Cuidando do filho, assistindo e reassistindo a alguns clássicos, lendo e relendo outros, eis que me deparo com algumas crônicas de João Saldanha. Não resisti. Eis aqui uma delas para deleite de meus companheiros de Cbet. É um pouco grande, mas vale muito a pena...
Assim... Entende?
O Globo, 25/02/1970
TEM HAVIDO MUITO POUCA DISCUSSÃO DE FUTEBOL EM TORNO DA seleção nacional. Claro, para uma coisa ser discutida, em primeiro lugar tem de haver pelo menos interesse, em segundo, conhecer um pouco. Daí a dificuldade da discussão. Algumas empresas, não encontrando em seus quadros quem possa levar o assunto, enviam até algumas meninas para colocar questões. E lá vêm elas coitadinhas com sua primeira pergunta acrescentada de uma advertência: "Olha meu querido, não entendo nada desse negócio (o negócio é o futebol) por isso eu quero só o lado humano do futebol." - Ora bolas, como se futebol fosse algo dissociado da vida, e não fosse profundamente humano. Então, de brincadeira, começo, logo:
"Ô garota, chutar uma bola é uma forma de emancipação..." Geralmente não me deixam terminar a frase, e perguntam logo em cima: "Não, não é bem isso. O que eu quero é alguma coisa diferente, assim, entende?" - Pronto, fico logo invocado quando aparece alguém querendo "uma coisa diferente na base do "assim entende". - Não, não entendo nada que não me for explicado com clareza. Depois engrenam e inevitável segunda pergunta: "Mas, olha, meu bem, você... você... hum... quer dizer, você poderia dizer como é que os jogadores resolvem o problema sexual?" - É uma parada. Não tenho outro remédio senão responder que nunca estive presente porque pegaria mal. E sou obrigado a responder na mesma base do questionário: sabe como é? Não é? Assim... entende? Acho que eles fazem como qualquer um, entende? Enfim, não sei, entende? Acho que deve ser como qualquer um, tá bom?

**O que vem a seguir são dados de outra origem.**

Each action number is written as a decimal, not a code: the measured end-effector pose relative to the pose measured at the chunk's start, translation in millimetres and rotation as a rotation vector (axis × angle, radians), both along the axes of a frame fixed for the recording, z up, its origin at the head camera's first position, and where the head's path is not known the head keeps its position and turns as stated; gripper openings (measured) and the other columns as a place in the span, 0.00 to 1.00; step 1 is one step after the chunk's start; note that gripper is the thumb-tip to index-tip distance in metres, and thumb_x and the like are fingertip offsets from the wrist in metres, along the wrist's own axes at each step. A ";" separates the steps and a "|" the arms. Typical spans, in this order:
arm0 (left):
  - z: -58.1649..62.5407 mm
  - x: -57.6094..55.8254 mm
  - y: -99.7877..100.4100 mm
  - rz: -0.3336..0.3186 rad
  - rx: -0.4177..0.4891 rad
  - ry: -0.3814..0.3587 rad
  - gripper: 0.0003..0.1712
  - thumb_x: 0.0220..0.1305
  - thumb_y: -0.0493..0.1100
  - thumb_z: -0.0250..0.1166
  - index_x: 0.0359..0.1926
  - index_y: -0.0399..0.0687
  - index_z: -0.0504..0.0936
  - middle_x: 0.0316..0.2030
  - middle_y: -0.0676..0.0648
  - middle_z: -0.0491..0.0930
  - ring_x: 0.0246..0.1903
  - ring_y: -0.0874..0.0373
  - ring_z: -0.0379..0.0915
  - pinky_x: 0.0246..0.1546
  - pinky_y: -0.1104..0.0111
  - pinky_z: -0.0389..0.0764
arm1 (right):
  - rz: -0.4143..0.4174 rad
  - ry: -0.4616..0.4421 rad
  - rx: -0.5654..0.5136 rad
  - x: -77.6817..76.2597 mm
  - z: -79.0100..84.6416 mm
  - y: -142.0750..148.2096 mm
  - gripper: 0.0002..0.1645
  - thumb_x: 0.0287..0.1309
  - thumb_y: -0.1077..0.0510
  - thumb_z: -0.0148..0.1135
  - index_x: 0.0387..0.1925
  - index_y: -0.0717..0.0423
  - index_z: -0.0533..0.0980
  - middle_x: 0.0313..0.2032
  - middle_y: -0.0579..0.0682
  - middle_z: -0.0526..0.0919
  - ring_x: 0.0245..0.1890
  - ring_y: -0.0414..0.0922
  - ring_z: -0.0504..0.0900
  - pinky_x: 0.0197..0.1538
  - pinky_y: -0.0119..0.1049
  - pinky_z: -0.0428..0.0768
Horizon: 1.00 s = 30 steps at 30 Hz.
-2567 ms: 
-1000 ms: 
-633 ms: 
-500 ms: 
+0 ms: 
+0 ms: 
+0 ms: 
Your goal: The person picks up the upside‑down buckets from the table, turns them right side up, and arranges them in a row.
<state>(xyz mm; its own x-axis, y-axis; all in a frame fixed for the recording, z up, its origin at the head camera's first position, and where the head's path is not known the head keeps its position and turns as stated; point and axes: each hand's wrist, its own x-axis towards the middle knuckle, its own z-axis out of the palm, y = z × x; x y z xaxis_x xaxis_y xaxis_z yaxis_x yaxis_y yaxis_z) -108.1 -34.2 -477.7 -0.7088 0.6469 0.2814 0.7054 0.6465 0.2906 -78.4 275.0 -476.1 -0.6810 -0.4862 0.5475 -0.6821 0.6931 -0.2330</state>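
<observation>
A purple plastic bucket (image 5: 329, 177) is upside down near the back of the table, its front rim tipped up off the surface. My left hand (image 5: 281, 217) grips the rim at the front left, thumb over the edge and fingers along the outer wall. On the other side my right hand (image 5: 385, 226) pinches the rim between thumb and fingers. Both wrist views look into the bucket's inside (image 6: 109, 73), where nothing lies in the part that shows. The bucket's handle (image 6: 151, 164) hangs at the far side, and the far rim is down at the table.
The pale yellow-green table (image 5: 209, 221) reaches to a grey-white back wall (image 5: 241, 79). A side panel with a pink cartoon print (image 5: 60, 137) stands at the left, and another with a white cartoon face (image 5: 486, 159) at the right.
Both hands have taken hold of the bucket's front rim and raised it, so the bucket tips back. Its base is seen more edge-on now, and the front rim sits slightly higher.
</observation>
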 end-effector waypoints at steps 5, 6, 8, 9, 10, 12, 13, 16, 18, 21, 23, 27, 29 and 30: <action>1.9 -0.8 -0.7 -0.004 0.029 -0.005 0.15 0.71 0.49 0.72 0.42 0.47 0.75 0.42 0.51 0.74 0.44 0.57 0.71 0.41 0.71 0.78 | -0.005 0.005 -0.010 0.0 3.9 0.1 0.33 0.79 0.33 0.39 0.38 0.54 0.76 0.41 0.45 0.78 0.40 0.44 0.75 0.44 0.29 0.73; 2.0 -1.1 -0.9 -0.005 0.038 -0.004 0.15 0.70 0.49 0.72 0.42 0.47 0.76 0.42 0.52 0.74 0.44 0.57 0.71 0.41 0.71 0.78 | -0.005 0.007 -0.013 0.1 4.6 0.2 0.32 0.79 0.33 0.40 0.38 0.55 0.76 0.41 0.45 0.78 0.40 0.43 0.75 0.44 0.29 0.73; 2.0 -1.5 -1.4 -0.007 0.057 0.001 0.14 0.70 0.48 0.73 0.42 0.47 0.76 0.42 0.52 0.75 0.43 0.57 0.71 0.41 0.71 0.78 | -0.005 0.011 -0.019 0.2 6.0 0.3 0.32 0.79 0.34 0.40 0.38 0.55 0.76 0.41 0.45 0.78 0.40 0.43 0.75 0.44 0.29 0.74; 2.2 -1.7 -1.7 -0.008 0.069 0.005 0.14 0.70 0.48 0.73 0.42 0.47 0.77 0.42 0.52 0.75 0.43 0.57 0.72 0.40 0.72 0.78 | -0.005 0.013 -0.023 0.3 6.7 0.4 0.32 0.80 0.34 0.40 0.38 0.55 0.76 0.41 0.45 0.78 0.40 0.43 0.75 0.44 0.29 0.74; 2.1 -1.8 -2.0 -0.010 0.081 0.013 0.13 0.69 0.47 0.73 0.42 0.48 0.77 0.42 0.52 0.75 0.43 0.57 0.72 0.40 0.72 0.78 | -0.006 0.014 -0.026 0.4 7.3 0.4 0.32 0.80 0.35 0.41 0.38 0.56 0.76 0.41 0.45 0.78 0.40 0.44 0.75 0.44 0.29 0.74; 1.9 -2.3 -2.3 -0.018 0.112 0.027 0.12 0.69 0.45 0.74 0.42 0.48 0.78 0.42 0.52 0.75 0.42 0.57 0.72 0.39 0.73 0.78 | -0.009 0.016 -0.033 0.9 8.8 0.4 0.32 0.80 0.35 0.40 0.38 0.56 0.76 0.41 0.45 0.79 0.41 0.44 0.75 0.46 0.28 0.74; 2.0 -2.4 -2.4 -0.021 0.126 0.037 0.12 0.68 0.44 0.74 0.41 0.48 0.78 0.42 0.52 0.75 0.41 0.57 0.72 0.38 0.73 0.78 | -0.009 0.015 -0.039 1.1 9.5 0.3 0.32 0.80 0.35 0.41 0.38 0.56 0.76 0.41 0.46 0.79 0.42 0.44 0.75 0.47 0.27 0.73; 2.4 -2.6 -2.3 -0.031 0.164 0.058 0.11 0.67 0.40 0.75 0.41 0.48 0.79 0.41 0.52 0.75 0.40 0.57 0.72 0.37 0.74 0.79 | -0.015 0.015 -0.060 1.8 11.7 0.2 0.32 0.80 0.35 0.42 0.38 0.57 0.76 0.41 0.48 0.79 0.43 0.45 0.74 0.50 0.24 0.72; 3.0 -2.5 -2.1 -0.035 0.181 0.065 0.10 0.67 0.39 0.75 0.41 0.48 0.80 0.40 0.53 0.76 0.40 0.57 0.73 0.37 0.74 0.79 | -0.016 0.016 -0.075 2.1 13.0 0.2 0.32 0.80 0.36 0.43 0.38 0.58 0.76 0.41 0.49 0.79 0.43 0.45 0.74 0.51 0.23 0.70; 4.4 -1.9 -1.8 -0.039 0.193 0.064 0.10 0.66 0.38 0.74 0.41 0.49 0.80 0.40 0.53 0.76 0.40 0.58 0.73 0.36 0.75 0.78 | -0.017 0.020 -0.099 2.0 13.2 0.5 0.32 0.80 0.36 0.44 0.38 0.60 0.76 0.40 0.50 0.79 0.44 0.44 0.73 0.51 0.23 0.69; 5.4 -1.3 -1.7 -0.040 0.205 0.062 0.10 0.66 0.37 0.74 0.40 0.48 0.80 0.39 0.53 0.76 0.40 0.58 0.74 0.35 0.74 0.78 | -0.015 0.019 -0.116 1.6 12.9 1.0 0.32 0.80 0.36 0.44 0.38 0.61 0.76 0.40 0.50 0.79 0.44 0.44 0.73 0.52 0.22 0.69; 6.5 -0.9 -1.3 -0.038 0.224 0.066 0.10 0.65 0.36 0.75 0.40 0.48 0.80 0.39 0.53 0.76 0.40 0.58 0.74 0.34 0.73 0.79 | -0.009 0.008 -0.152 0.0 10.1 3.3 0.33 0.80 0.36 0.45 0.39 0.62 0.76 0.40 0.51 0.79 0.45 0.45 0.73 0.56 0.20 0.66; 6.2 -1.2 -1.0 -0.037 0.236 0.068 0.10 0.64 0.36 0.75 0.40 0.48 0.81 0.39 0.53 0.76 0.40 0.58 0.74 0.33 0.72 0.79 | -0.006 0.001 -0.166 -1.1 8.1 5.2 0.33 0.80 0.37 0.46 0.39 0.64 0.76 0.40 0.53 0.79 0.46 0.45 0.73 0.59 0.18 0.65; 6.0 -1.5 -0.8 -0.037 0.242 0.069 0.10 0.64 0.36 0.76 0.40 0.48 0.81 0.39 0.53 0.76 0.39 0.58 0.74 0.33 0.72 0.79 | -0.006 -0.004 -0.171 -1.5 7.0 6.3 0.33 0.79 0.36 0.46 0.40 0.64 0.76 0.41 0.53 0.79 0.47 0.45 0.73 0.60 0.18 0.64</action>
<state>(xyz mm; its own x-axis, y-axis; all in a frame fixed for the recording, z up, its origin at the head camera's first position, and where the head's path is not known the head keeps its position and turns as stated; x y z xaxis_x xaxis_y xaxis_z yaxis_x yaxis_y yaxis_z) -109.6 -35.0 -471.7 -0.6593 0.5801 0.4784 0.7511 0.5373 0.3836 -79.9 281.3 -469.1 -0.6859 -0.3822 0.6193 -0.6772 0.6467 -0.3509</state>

Por que não me perguntam por que prefiro atacantes do tipo Pelé, Tostão, Rivelino, Dirceu, Toninho, Coutinho, em detrimento dos chamados "tanques"? - Eu responderia que aqui no Brasil nunca tivemos uma boa fabricação de "tanques" para competir com os "tanques" europeus. Mas, em contrapartida, sempre tivemos em larga escala uma magnífica produção de craques artistas que em todas as épocas sempre competiram com os "tanques".
Leônidas, Nilo, Fried, Romeu, Tim, Zizinho e vai por aí afora até Pelé, Dirceu, Rivelino, Tostão etc. Não, absolutamente não sou eu quem vai modificar a característica do nosso jogo para competir no terreno de agrado do adversário.